WASHINGTON — As SpaceX continues to expand its Starlink communications network and promote its services, established satellite operators are figuring out strategies to remain competitive.
During the Satellite 2021 LEO Digital Forum April 6, Gwynne Shotwell, SpaceX president and chief operating officer, said the company is moving forward with plans to offer Starlink satellite internet services directly to consumers and also is eyeing the U.S. government as a customer.
Meanwhile, executives from commercial operators of geostationary satellites argued that low Earth orbit services like Starlink should not be viewed as the only solution to fix customers’ communications problems.
SpaceX has about 1,320 satellites in orbit and plans to launch hundreds more this year. This summer it will begin to deploy satellites in polar orbits.
Shotwell said the Defense Department is now becoming more interested in communications services from low Earth orbit and is building its own network. But she expects the government to also buy commercial services.
“You can see the government starting to think about proliferated LEO capabilities on their own so I don’t know how much they will end up buying from commercial,” she said. “We would be happy to sell commercial bandwidth to government customers.”
DoD has shown interest in Starlink and generally in using LEO communications services from other providers like Iridium and OneWeb because data can be transmitted with minimal delay, or latency, compared to services provided by geostationary satellites 22,000 miles above the equator.
Geostationary satellites also can’t provide continuing coverage in the polar regions due to the curvature of the Earth. Meanwhile, LEO satellites revolve at lower altitudes below 1,200 miles and provide continuous, global coverage as the satellite moves.
Steve Collar, CEO of SES, said the company is offering a hybrid service that integrates satellites from multiple orbits.
SES operates satellites in geostationary orbits and a network of satellites in medium Earth orbits about 5,000 miles above the Earth. Collar said the government needs access to a seamless network that takes advantage of having multiple orbits to route traffic based on customer demand.

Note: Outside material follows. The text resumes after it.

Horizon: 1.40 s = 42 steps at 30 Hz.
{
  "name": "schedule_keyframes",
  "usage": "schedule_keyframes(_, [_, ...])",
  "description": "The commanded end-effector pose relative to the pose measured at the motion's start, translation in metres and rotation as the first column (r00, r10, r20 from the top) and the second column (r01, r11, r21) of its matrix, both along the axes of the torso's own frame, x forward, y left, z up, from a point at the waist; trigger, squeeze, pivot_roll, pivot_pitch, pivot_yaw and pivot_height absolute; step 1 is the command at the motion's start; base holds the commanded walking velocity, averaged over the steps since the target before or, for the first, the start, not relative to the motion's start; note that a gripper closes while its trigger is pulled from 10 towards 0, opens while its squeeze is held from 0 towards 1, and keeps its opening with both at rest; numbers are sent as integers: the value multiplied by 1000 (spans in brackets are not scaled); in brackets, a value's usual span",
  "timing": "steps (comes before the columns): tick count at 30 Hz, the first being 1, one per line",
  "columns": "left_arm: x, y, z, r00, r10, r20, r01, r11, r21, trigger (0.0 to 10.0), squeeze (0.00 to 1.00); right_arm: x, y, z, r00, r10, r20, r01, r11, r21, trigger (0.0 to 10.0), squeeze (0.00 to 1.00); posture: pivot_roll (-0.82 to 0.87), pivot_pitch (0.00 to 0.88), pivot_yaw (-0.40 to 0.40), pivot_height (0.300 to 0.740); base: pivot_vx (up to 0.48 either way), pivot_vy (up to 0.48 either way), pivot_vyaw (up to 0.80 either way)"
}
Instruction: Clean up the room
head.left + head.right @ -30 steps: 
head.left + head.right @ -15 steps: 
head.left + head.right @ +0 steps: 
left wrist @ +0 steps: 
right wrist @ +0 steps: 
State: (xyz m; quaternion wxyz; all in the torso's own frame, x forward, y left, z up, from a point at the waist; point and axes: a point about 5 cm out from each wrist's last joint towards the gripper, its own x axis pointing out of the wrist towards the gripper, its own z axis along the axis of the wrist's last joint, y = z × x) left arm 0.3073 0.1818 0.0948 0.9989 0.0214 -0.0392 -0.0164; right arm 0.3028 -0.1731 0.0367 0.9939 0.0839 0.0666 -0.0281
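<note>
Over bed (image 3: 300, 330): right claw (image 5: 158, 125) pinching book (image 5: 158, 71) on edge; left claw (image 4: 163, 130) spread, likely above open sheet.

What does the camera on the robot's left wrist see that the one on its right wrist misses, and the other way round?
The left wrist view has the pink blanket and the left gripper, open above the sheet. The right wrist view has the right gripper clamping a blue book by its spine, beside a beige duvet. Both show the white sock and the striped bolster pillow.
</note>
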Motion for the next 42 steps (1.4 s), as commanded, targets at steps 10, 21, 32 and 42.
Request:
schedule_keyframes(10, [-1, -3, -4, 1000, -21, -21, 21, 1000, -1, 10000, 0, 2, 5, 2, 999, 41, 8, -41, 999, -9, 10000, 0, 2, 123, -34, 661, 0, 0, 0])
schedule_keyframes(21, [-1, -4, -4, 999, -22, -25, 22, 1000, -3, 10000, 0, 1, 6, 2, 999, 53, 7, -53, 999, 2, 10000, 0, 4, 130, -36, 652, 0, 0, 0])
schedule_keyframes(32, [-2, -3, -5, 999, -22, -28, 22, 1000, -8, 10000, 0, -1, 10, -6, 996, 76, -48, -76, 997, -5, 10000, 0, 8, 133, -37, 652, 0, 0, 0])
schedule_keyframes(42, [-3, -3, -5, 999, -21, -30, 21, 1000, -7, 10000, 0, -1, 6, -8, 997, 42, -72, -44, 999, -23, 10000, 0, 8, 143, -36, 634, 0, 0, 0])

Collar said commercial and government customers are confused by the different networks and providers. “Customers are faced with this sort of fractured industry without coherent solutions,” he said.
A managed service that allocates network capacity based on the demand is the answer, he said. “You need a sophisticated brain that is aware of the demand.”
Pradman Kaul, president of Hughes Network Systems, said the company also is developing a hybrid strategy in partnership with OneWeb. Hughes would offer services from its own geostationary satellites and LEO connectivity through OneWeb. “We believe we need a combined solution,” he said.
Mark Dankberg, Viasat executive chairman, said there are pros and cons that have to be weighed. Viasat operates geostationary satellites but last year announced it would build a constellation of nearly 300 satellites in low Earth orbit if it can qualify for subsidies from the U.S. Federal Communications Commission to provide broadband in rural areas.
Dankberg insisted that geostationary satellite capacity is more cost effective. “Bandwidth economics perspective strongly favors GEO,” he said. “Non GEOs can provide lower latency and coverage over the poles.” However, the “big issue” with LEO communications is that orbits are congested and it’s increasingly an unsafe environment.
“Geostationary satellites can’t collide, and don’t interfere with each other,” Dankberg said. “In non-GEO, every constellation can crash into another constellation and every constellation can interfere with the others.”
Viasat in December petitioned the Federal Communications Commission to perform an environmental review of SpaceX’s Starlink, arguing that the satellite system poses environmental hazards in space and on Earth.
SpaceX in filings called Viasat’s complaint “anti-competitive gamesmanship.”